YOUR TASK
Both the line below containing "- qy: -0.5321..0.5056" and the line containing "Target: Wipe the", along with every line between them, should be repeated exactly; no other line belongs in the answer.
##########
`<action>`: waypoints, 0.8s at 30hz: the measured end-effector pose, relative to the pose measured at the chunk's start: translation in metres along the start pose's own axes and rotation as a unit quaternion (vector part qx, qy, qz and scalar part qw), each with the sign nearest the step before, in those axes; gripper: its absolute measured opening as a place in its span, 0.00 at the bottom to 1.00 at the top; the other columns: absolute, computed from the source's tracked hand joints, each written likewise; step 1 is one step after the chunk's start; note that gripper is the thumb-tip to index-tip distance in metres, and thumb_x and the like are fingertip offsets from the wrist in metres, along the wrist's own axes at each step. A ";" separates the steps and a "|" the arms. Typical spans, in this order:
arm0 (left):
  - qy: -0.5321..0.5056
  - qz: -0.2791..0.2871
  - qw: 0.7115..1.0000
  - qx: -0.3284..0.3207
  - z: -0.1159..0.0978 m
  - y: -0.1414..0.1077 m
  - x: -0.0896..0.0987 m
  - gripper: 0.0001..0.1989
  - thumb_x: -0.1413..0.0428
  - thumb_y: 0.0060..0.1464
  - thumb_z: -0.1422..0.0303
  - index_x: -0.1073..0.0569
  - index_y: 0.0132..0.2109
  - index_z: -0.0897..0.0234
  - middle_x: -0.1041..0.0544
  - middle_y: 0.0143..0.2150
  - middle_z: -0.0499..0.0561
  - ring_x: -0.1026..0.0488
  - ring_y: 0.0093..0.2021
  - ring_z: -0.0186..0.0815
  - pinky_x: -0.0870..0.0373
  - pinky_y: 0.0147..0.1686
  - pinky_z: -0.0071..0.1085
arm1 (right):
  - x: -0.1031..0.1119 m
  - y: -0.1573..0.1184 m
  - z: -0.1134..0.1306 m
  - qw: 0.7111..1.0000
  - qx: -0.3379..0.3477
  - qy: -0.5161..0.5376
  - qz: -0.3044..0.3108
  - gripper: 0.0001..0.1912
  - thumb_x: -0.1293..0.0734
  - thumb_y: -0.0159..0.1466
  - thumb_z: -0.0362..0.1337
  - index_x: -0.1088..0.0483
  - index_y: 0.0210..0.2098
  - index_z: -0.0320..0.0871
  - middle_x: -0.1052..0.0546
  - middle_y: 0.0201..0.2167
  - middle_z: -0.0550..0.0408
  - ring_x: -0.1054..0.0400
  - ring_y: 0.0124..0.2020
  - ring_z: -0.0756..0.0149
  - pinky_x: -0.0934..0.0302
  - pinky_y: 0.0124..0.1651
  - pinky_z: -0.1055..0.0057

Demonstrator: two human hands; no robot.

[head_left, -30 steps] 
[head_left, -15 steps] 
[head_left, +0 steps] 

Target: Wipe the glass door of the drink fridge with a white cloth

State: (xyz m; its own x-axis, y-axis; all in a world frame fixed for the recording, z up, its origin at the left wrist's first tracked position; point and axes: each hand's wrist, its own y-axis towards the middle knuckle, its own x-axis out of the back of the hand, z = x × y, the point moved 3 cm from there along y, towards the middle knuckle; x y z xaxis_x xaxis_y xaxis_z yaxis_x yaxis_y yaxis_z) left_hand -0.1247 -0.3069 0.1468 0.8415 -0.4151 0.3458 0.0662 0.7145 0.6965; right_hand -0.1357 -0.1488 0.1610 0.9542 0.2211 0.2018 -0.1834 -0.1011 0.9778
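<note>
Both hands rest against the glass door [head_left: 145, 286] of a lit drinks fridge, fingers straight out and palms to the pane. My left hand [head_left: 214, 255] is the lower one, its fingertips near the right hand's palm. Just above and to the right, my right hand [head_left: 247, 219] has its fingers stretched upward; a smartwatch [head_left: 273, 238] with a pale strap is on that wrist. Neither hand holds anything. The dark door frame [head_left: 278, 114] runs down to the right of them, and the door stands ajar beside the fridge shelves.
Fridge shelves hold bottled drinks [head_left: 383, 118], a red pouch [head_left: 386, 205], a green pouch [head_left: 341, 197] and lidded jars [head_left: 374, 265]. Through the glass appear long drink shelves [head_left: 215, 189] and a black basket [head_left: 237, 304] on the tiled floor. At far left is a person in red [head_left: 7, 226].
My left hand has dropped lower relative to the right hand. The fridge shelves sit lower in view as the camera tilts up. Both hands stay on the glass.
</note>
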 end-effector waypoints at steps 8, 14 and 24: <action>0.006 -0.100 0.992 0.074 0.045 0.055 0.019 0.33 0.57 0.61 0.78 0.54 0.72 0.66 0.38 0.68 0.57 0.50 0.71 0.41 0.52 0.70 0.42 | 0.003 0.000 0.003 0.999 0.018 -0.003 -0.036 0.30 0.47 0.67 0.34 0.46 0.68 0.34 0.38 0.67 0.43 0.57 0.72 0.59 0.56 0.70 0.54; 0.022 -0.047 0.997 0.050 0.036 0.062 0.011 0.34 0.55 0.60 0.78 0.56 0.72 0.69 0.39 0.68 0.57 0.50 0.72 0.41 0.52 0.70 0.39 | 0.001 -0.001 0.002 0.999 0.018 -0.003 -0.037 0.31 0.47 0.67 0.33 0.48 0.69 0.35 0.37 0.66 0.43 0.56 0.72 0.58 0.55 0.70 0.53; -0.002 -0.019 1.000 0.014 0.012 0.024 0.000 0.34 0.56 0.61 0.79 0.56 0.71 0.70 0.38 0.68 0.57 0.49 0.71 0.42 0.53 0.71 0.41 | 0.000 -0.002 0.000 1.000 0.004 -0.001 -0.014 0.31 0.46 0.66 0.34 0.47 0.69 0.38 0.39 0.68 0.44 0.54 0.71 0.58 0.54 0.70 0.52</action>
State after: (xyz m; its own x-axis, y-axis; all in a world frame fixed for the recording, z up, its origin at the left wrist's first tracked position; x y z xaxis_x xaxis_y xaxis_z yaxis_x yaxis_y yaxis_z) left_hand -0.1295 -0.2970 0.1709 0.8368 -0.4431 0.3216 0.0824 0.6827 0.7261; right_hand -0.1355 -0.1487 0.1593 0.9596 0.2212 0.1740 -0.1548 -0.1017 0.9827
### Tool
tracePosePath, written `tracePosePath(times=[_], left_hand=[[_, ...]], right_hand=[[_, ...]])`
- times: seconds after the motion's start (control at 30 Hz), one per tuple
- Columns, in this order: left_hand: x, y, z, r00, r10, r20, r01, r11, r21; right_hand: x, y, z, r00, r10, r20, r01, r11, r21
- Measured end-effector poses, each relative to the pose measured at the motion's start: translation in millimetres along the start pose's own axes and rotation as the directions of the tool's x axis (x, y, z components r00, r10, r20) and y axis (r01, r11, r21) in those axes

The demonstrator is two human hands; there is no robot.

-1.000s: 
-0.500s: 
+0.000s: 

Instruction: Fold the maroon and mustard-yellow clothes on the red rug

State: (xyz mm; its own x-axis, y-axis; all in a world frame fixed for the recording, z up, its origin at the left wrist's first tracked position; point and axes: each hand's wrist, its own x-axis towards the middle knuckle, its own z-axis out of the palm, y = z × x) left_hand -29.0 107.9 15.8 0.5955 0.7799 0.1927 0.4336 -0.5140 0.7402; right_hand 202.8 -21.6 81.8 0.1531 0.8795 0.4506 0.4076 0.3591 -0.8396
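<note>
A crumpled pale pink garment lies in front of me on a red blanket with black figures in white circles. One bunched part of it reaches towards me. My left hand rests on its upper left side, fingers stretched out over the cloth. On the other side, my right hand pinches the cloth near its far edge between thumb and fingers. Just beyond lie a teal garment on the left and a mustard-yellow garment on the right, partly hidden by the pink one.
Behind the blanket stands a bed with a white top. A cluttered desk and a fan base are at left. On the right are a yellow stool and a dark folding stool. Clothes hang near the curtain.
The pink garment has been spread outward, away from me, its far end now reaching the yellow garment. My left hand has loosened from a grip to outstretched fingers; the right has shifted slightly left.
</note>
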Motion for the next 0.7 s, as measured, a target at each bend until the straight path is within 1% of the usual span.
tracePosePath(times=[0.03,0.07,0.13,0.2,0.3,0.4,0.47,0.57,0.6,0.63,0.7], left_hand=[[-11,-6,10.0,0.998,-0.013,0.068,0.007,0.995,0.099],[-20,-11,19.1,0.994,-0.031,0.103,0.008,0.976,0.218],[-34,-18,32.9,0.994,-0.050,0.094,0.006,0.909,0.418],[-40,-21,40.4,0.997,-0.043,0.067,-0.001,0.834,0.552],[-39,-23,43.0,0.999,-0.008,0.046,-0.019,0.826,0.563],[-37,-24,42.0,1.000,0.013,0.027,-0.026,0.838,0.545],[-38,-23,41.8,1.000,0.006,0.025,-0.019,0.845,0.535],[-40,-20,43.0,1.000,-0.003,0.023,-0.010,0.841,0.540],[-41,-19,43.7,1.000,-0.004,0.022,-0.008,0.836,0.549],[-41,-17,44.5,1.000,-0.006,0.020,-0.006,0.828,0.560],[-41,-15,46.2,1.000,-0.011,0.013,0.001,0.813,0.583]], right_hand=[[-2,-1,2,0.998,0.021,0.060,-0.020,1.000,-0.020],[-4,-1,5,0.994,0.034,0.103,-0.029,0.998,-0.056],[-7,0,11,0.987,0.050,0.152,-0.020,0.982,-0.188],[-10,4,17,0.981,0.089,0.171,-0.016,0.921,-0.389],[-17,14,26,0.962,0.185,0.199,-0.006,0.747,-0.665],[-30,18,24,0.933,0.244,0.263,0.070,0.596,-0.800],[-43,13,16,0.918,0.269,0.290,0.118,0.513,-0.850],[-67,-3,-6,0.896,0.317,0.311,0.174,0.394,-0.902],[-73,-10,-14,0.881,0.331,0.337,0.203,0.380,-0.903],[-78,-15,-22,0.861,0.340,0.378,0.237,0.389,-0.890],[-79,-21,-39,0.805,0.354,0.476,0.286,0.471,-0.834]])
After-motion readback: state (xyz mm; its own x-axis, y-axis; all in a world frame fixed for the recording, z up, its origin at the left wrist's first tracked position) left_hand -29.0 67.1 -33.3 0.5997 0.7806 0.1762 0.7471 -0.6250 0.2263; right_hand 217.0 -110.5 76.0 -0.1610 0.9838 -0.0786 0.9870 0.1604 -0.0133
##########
OUTPUT OF THE TASK
  - qy: -0.5321..0.5056
  - qz: -0.2791..0.2871
  - qw: 0.7115..1.0000
  - qx: -0.3284..0.3207
  - z: -0.1159..0.0978 m
  - y: -0.1414..0.1077 m
  - x: -0.0896..0.0987 m
  - gripper: 0.0001..0.1989
  - thumb_x: -0.1413..0.0428
  - thumb_y: 0.0060..0.1464
  - thumb_z: -0.1422..0.0303
  - index_x: -0.1073..0.0569
  - index_y: 0.0132..0.2109
  - index_z: -0.0897..0.0234
  - middle_x: -0.1041..0.0544
  - middle_y: 0.0143..0.2150
  - middle_z: -0.0499..0.0561
  - ring_x: -0.1026..0.0488
  - ring_y: 0.0093..0.2021
  - ring_z: -0.0186..0.0815
  - pinky_x: -0.0870..0.0373
  - pinky_y: 0.0147..0.1686
  - pinky_z: -0.0071..0.1085
arm1 (right):
  - x: -0.1031..0.1119 m
  - y: -0.1573..0.1184 m
  - z: -0.1134..0.1306 m
  - qw: 0.7111..1.0000
  - qx: -0.3379..0.3477
  - qy: -0.5161..0.5376
  - qz: -0.3044..0.3108
  - gripper: 0.0001..0.1912
  - thumb_x: -0.1293..0.0734
  - thumb_y: -0.0159..0.1466
  - thumb_z: -0.0362..0.1337
  - index_x: -0.1088..0.0483
  - index_y: 0.0210..0.2098
  - index_z: -0.0320..0.0871
  - middle_x: -0.1052..0.0546
  - middle_y: 0.0201..0.2167
  - middle_z: -0.0550..0.0408
  - ring_x: -0.1054..0.0400
  - ring_y: 0.0124..0.2020
  - ring_z: -0.0756..0.0149
  - pinky_x: -0.0934..0.0302
  - pinky_y: 0.0124..0.1651
  - pinky_z: -0.1055..0.0057

Demonstrator: two human hands; no robot.

[head_left, -30 steps] 
[head_left, -15 steps] 
[head_left, +0 steps] 

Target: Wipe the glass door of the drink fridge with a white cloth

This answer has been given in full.